# swamp theme



## treehouse of horror (Mar 21, 2006)

I would like to do a swamp theme 

but i can thank of what to do 

I need help


----------



## MrsMyers666 (Oct 19, 2004)

Definitely need lots of low lying fog, with lots of bubbling noises in water. Very dark with green lighting. Trees with things hanging from them so as people walk by it draps over them like dead vines. Also you could probably use lots of Spanish moss on the ground (could also be what is hanging from trees).

What kind of area are you working with?


----------



## Lynn (Aug 23, 2005)

We did a swamp a couple years ago, It was inside but worked out pretty well.....
We made paper mache trees starting with carpet tubes. we made a large snake hanging from a tree. He was static other then we had erd LED eyes in him. We had low lying fog with a green light. I found sounds of frogs, crickets and footstep in water that started getting faster and faster.... Then.... swamp monster jumped out at them ! I had them backed up against the WALL ! What fun !


----------



## Atomic Mystery Monster (Jul 29, 2003)

Is your haunt located indoors or will it be outside? I have some swamp theme ideas, but some of them depend on the type of location you're using.


----------



## treehouse of horror (Mar 21, 2006)

it's located outside in my front yard
one good thing is I have no grass, all i have is drit, grass will just not grow


----------



## Atomic Mystery Monster (Jul 29, 2003)

If you scroll down a little on this page, you'll find some decorating tips for an outdoor swamp scene. This website and the "dorping the house" section at this site might also be of use.

-Swamp monster: You can use a zombie, a "Creature from the Black Lagoon"-type creature, or build a ghillie suit. You can find instructions for building your own here, and here. You can also buy them from hunting and army surplus stores or you can make a simplified version by buying a roll of camouflage fabric, cutting it into strips, and tying them onto a large net (try getting one from a party supply store). In a pinch, a gorilla costume can be used as a "skunk ape."

-Green lights are a must.

-Vines: You can use fake ones from a dollar or craft store, or just attach paper leaves to strands of rope and spraypaint'em green.

-Scatter around some fake frogs, bugs, lizards, snakes, bats, and bones. A fake owl might be a good idea as well. Fog and spider webs don't hurt, either.

-"Big Mouth"

-You can make some quick trees by sticking dead branches into the ground and/or by gluing fake leaves onto branches and sticking them into the ground. You can either buy or make (using paper or plastic) plants. Shredded green trash bags (unshredded black bags work well for the ground), dorp, burlap, or camo netting also work well. imitation camo netting can be made from specially cut green trash bags or by dying or spraypainting white from a thrift store green, shredding/cutting holes in them, and then dying or painting the remaining white parts.

-Fake rocks (painted chunks of styrofoam).

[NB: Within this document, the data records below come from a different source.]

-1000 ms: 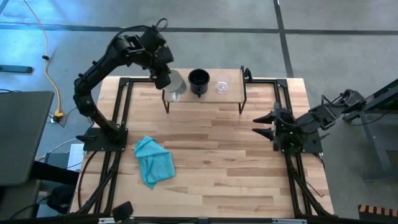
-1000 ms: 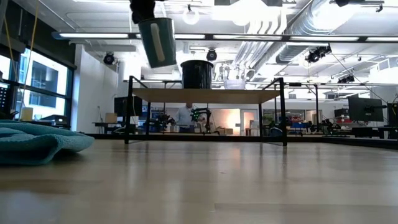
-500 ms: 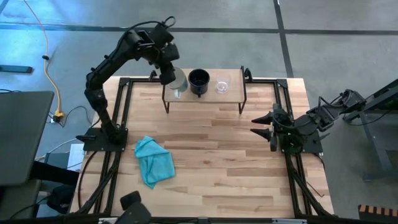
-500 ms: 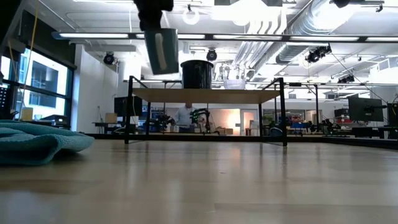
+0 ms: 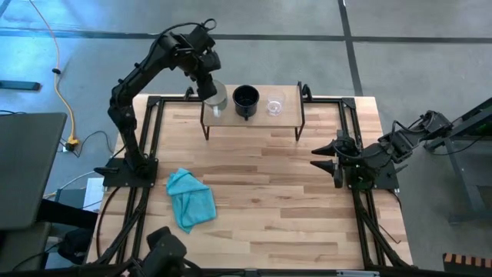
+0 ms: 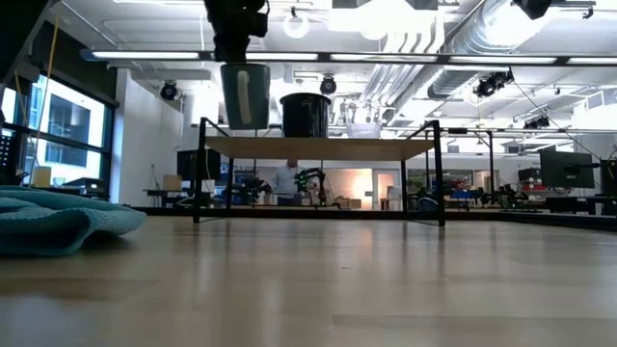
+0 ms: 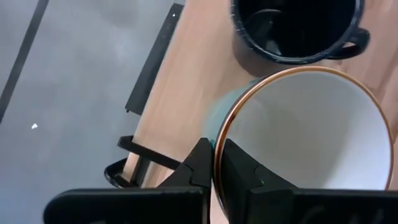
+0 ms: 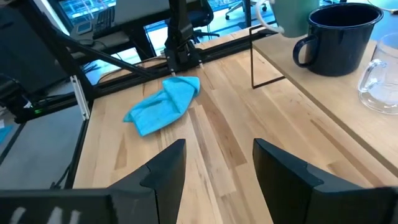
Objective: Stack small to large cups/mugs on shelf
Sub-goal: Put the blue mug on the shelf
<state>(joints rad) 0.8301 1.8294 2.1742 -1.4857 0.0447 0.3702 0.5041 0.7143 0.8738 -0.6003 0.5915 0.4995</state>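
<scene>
The left gripper (image 7: 214,163) is pinching the rim of the large mug (image 7: 311,134), fingers clamped tight on its wall. The mug is showing a white inside, a coppery rim and a pale teal outside. It is hanging upright, mouth up, long axis vertical, just over the shelf (image 6: 318,147) end at about 11 o'clock on the table (image 5: 261,208), beside the black mug (image 5: 245,100). The clear glass cup (image 5: 274,105) is standing beyond that. The right gripper (image 8: 214,165) is waiting at 3 o'clock, jaws spread wide, holding nothing.
</scene>
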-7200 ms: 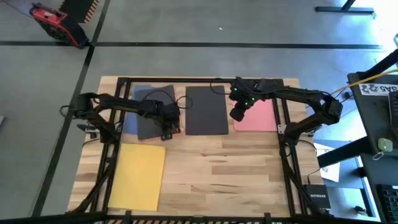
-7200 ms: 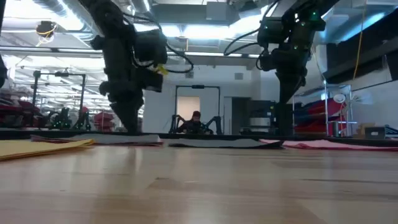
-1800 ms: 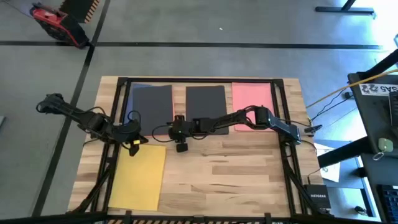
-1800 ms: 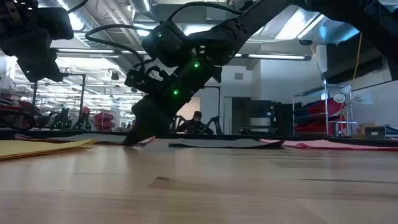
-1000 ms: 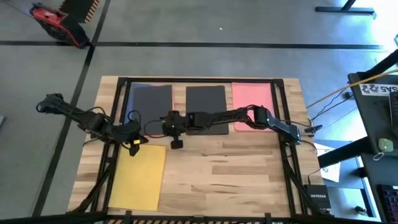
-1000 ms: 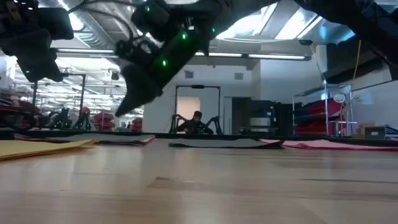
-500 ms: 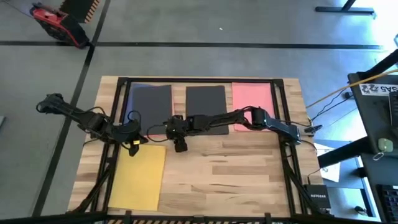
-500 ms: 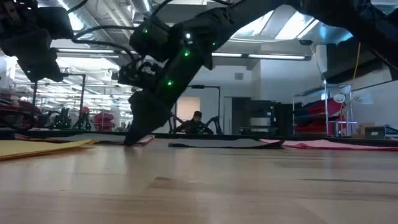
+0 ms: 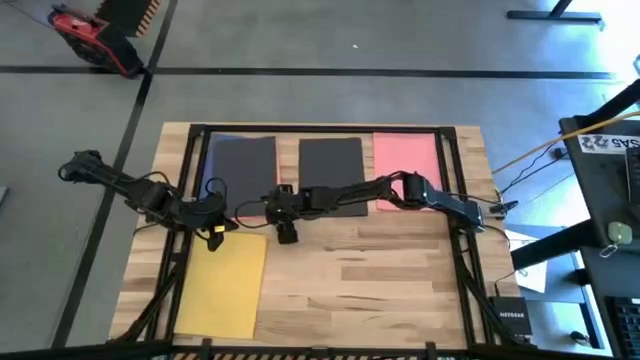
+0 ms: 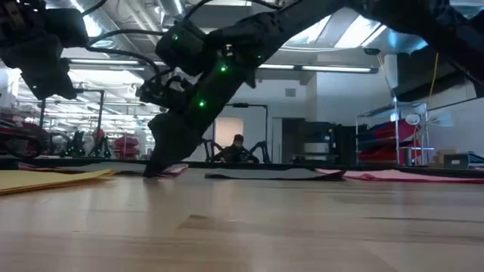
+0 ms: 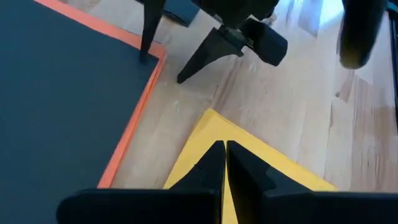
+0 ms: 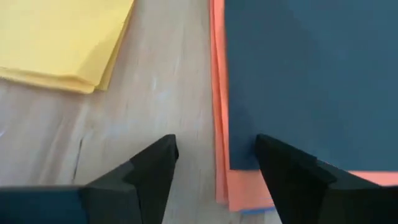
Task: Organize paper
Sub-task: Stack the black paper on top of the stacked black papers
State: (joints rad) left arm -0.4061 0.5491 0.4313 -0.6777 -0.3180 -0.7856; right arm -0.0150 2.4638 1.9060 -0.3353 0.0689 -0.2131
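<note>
Right wrist view, orange sheet [image 12: 219, 124] under black sheet [image 12: 298, 74], unseen overhead

High cam looks straight down on the whole table [image 9: 330, 280], while the low one sits at tabletop level facing the room behind. Both wrist cams are close above the wood, sharing the yellow sheet [image 11: 261, 168] corner and the orange-edged dark stack [image 12: 298, 81].
</note>
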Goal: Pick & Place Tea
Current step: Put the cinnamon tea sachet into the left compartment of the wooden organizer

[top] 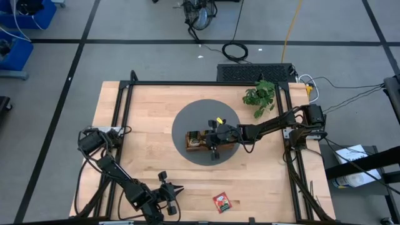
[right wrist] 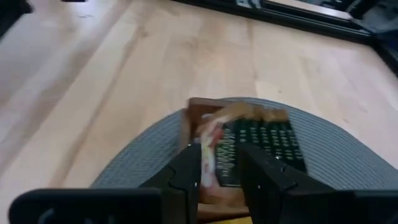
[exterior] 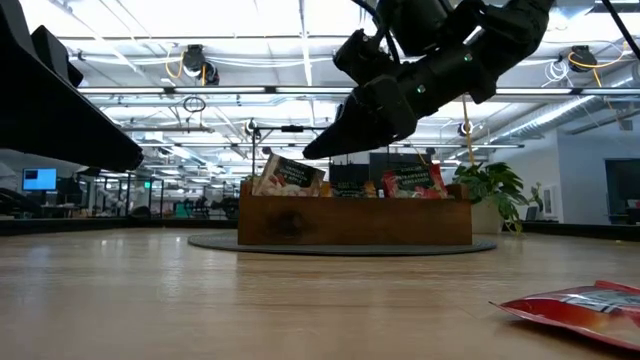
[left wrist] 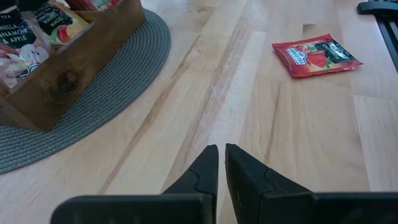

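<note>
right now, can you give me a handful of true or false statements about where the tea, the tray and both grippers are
1. A red tea sachet lies flat on the bare wooden table, off the mat. True.
2. The wooden tray stands directly on the bare table. False: it sits on the round grey mat.
3. The right gripper is above the tray, its fingers apart. True.
4. The left gripper holds the red sachet. False: its fingers are together with nothing between them, and the sachet lies apart from it on the table.
5. The tray is empty. False: several sachets stand in it.
</note>
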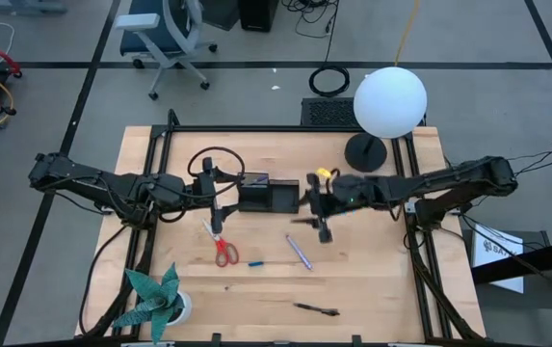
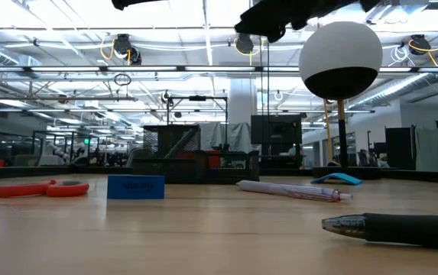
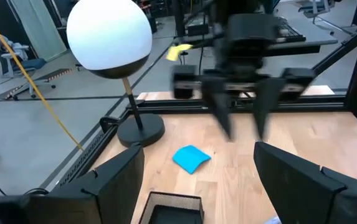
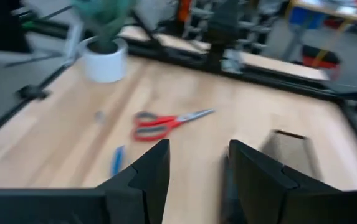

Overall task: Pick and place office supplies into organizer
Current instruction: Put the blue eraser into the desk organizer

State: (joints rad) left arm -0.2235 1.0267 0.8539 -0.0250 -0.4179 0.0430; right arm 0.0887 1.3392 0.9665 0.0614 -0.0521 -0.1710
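Observation:
The black organizer sits mid-table between the two grippers. My left gripper hangs open and empty at its left end, above the organizer's corner. My right gripper is open and empty just right of it, fingers pointing down. The blue notepad lies flat near the lamp base, hidden under my right arm in the high view. Red-handled scissors, a tiny blue piece, a purple pen and a dark pen lie flat nearer the table's near edge.
A lamp with a white globe and round black base stands at the far right. A teal paper plant in a white pot sits at the near left corner. Bare wood lies between the scissors and the dark pen.

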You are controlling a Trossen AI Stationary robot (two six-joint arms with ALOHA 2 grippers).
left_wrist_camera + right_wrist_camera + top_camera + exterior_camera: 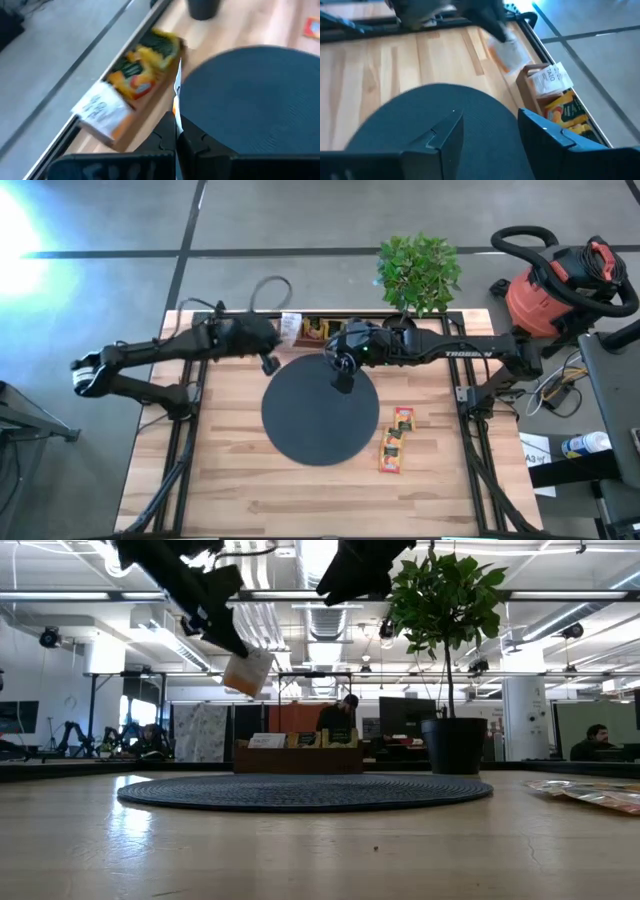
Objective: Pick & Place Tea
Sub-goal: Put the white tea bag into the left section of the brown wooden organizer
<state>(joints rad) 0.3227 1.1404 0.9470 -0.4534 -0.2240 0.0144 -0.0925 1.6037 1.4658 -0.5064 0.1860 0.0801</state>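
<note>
Two dark arms reach over the wooden table [240,500] toward its back edge, one from each side. On the left side, the left gripper [270,365] hangs above the table, just beside the back-left rim of the round black mat [320,430]. Its fingers are pressed together on a tea sachet [247,672], white with orange, which hangs in the air below the fingertips in the low view and is also visible from the right wrist camera [507,52]. In the left wrist view only the thin edge of this sachet [176,92] shows between the closed fingers. Behind the mat, at the back edge of the table, stands a small wooden box [312,330] with more sachets standing upright inside, white, orange and yellow-green ones [137,70]. Further to the right, the right gripper [343,380] is above the back part of the mat, and its fingers [445,135] stand apart with nothing between them. A potted plant [418,272] stands at the back of the table, right of the box. On the right part of the table, just beside the mat, several more tea sachets [395,442] lie flat on the wood in a short row. Beyond the table on the right is a red vacuum cleaner [560,285] on the floor.
</note>
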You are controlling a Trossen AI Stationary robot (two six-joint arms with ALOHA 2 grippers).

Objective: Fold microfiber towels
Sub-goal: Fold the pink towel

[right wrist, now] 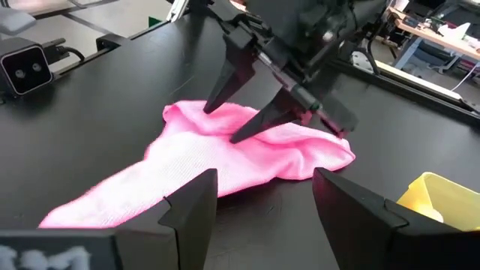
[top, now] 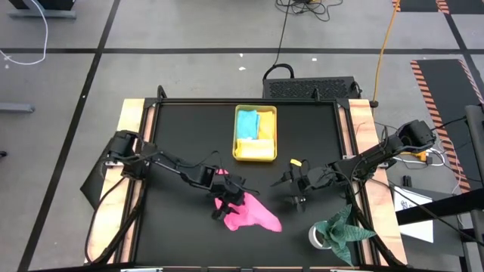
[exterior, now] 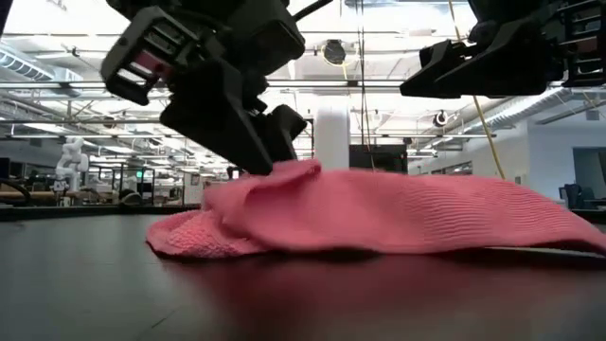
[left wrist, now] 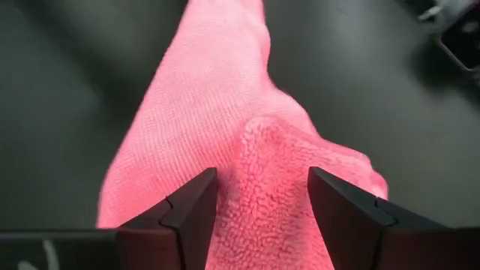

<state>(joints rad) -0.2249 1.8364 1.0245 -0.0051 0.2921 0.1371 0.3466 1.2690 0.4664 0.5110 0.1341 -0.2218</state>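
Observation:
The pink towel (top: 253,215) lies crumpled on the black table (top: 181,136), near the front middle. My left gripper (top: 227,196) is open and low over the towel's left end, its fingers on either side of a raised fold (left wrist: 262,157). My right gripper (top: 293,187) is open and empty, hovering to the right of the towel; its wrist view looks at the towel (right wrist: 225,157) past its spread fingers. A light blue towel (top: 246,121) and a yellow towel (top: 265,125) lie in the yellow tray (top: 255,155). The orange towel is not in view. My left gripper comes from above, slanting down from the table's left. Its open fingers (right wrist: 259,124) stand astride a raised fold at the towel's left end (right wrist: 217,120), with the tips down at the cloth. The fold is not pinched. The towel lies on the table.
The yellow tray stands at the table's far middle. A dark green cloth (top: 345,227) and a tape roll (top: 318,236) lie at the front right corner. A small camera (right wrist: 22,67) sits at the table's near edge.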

-Glowing eyes: The Monsterlist has a ton of how-tos for these.

-Buy one of those sound/motion-activated frogs and put it in a place where it's not easily noticable, but where the sensor can still detect movement.

-Pools of water can be made from pieces of cardboard cover in foil and surrounded by black plastic, leaves, etc.

-Quicksand: Lay down a piece of plastic from a trash bag and cover it with sand. Stick some fake hands and a hat in it and put up a sign reading "Danger: Quicksand."

-Carnivorous plants: You can make these by taking two plastic milk jugs, cutting them in half, putting the two handless parts together, and gluing/painting/adding teeth to them. Or you can simply put fake body parts and/or bones in nearby bushes and putting up a sign that says "Danger: Carnivorous plants."

-Swamp curtain: Hang up a green trash bag at the entrance and cut it so that hangs in strips (make sure to not cut all the way so that the bag is still all in one piece at the top) and mist it with water from a spray bottle.

-Swamp Thang.

-Build an attacking alligator using this site and this site for inspiration.

-Make a bridge using these instructions. Make sure that and wooden guiderails are well-sanded and that the bridge is safe for many people to be on at once. Try note to scare anyone that's on the bridge. 

-Signs can be make using the directions found here. Another method involves putting several small boards together in an uneven manner, similar to this picture, and then distressing/aging and writing on it. Writing with fake blood is a nice touch, as is putting a piece of spanish moss on part of ther sign.

-Sound effects: Slow bubbling, snakes hssing, bats squeaking, frogs croaking, alligators, crickets, owls hooting, something sloshing in water/mud, snapping branches, etc.


----------